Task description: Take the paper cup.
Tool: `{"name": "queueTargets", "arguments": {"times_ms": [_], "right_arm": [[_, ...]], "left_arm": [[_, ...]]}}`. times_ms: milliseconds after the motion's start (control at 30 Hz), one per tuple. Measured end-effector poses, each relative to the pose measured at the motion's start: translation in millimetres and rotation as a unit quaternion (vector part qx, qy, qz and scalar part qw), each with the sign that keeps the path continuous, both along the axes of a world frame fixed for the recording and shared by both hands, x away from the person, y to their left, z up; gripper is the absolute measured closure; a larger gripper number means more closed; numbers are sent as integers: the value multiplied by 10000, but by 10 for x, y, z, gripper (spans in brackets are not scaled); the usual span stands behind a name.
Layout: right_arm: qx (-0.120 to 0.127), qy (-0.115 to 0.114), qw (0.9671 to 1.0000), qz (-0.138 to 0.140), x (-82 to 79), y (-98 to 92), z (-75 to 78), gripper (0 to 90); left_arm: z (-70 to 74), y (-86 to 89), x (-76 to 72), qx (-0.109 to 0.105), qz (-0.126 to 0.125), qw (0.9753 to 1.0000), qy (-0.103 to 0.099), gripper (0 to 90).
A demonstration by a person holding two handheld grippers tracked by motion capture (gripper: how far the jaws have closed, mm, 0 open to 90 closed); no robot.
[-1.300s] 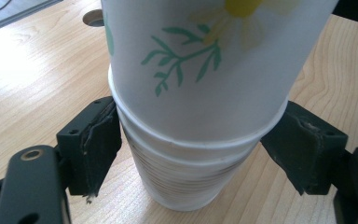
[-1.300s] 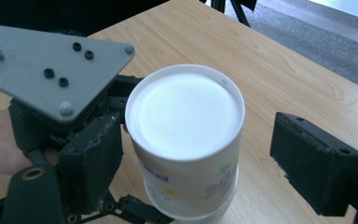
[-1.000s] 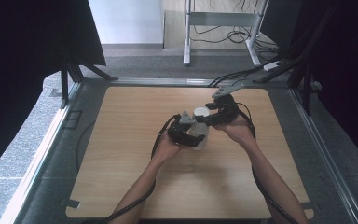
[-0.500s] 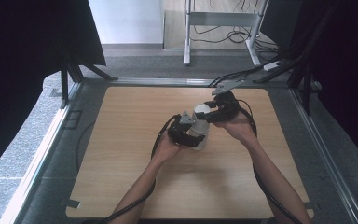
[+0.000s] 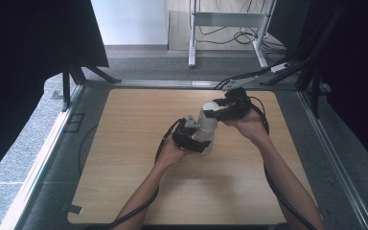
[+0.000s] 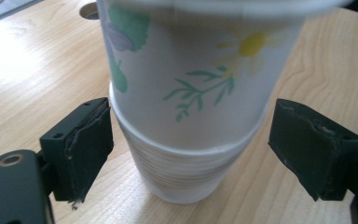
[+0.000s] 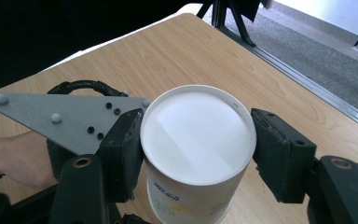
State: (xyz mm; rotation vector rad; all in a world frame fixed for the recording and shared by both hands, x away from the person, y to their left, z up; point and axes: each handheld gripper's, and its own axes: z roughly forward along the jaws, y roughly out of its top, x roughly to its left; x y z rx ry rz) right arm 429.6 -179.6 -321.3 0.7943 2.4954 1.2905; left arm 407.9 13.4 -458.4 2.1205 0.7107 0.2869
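Observation:
A stack of upturned paper cups [image 5: 204, 143] stands at the middle of the wooden table [image 5: 124, 143]. Its top cup [image 5: 207, 120], white with a flower print [image 6: 200, 70], sits raised and partly drawn off the stack [image 6: 186, 172]. My right gripper [image 5: 212, 108] is shut on that top cup [image 7: 198, 135], one pad on each side near its flat white base. My left gripper [image 5: 195, 140] sits low around the stack, and in the left gripper view [image 6: 198, 154] its jaws stand open with a narrow gap on each side.
The left gripper's grey plate [image 7: 65, 119] and the hand behind it lie just past the cup. A metal frame [image 5: 182, 84] edges the table's far side, with a desk leg and cables on the floor [image 5: 230, 38] beyond. Bare wood surrounds the cups.
The right gripper has lifted the top cup up off the stack. The left gripper has stayed low at the base of the stack.

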Motion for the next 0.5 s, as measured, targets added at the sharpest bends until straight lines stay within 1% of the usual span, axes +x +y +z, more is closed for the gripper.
{"name": "queueTargets", "arguments": {"times_ms": [67, 133, 233, 267, 367, 400, 500], "right_arm": [[19, -21, 10000, 6, -13, -13, 62, 373], [22, -29, 10000, 11, -16, -19, 80, 372], [60, -67, 10000, 25, -32, -42, 150, 373], [81, -73, 9999, 23, -37, -49, 170, 373], [131, -77, 9999, 34, -54, -76, 230, 372], [153, -83, 9998, 33, -58, -85, 250, 373], [182, -88, 9998, 30, -76, -110, 304, 373]], "left_arm": [[7, 8, -6, -14, -3, 10000, 1, 96], [17, 17, -14, -68, -15, 10000, 35, 82], [40, 32, -26, -44, -51, 9999, 76, 44], [44, 33, -35, -76, -42, 9999, 90, 35], [60, 52, -57, -112, -63, 9998, 125, 15], [60, 55, -64, -133, -38, 9998, 107, 13], [78, 83, -87, -133, -70, 9998, 118, 0]]}}
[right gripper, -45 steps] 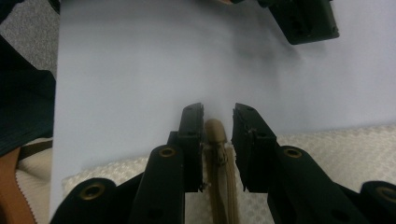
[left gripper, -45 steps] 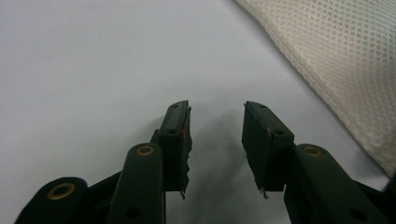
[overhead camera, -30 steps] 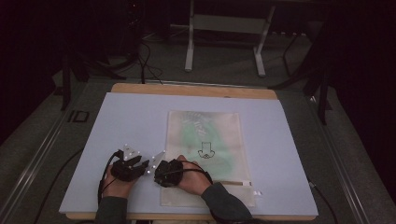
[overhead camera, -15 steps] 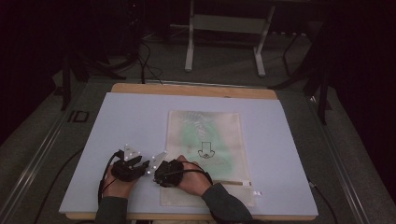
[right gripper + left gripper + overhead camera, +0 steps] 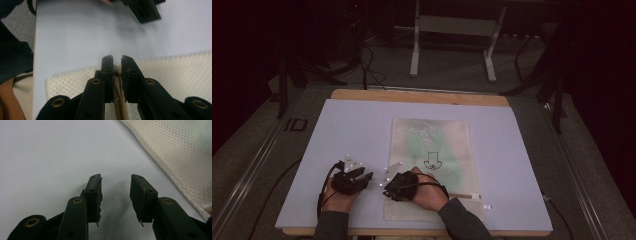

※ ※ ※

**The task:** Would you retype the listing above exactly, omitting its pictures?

**Task response:**
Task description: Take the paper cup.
Tool: `{"name": "queueTargets", "arguments": {"times_ms": [_], "right_arm": [[_, ...]], "left_arm": [[_, ...]]}}`. times_ms: milliseconds after the motion's start (control at 30 Hz), one per tuple. Measured end-effector poses, each relative to the pose measured at the motion's start: translation in millimetres and rotation as a unit quaternion (vector part qx, qy, qz and scalar part qw), each with the sign that keeps the path continuous, both along the axes of a world frame fixed for the recording and shared by both hands, x away from the person, y to their left, z up; gripper is the absolute measured closure; a larger gripper number means more closed; numbers are sent as integers: the value multiplied by 10000, but by 10 for x, y, z, gripper (spans in brackets are not scaled); the usual span stands behind a name.
Layout: right_arm: qx (-0.120 to 0.127), qy (-0.115 to 0.114), qw (0.9671 to 1.0000), qz (-0.138 to 0.140), x (-82 to 79), y (-98 to 92), z (-75 to 78), gripper (0 to 90); left_arm: z (-70 to 74), y (-86 to 89), x (-76 to 72), qx (-0.109 to 0.105), qz (-0.126 to 0.125), qw (0.9753 to 1.0000), qy (-0.103 to 0.099), gripper (0 to 90).
A demonstration by a person holding two handheld grippers tracked by motion capture (gripper: how far the jaws have closed, mm, 0 open to 90 closed); no robot.
[-1.300s] 
[-1.300s] 
[-1.000s] 
[-0.500s] 
[+0.000s] 
[+0.000s] 
[+0.000s] 
State: (xyz mm; rotation vector rad; all in a world frame fixed for the recording and shared by both hands, x away from the person, y to their left, z up; point and axes: each handheld gripper's, and its own axes: z roughly forward along the jaws, y roughly out of its top, x roughly to its left; x y z rx ry rz) right arm 429.6 -179.6 -321.3 0.7943 2.4954 1.2905; left arm 407.9 13.4 -458.4 2.1205 0.7107 0.2869
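Observation:
A stack of upturned paper cups [image 5: 204, 143] stands at the middle of the wooden table [image 5: 124, 143]. Its top cup [image 5: 207, 120], white with a flower print [image 6: 200, 70], sits raised and partly drawn off the stack [image 6: 186, 172]. My right gripper [image 5: 212, 108] is shut on that top cup [image 7: 198, 135], one pad on each side near its flat white base. My left gripper [image 5: 195, 140] sits low around the stack, and in the left gripper view [image 6: 198, 154] its jaws stand open with a narrow gap on each side.
The left gripper's grey plate [image 7: 65, 119] and the hand behind it lie just past the cup. A metal frame [image 5: 182, 84] edges the table's far side, with a desk leg and cables on the floor [image 5: 230, 38] beyond. Bare wood surrounds the cups.
The right gripper has lifted the top cup up off the stack. The left gripper has stayed low at the base of the stack.
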
Motion for the next 0.5 s, as measured, targets added at the sharpest bends until straight lines stay within 1% of the usual span, axes +x +y +z, more is closed for the gripper.
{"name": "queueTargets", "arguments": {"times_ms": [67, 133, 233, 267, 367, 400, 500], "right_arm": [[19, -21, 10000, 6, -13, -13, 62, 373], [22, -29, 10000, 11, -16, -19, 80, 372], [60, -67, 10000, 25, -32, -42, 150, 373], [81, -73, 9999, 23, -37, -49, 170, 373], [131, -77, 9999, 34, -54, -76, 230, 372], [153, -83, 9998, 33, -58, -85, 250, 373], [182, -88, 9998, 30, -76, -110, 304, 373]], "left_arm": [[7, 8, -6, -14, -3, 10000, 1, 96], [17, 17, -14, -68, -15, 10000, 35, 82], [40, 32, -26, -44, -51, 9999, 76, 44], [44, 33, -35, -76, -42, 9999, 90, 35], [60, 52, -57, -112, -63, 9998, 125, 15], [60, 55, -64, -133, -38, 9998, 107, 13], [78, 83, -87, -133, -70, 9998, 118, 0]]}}
[right gripper, -45 steps] 
[left gripper, -45 steps] 
[overhead camera, -30 steps] 
[overhead camera, -15 steps] 
[right gripper + left gripper + overhead camera, +0 steps] 

With that, the exercise is complete.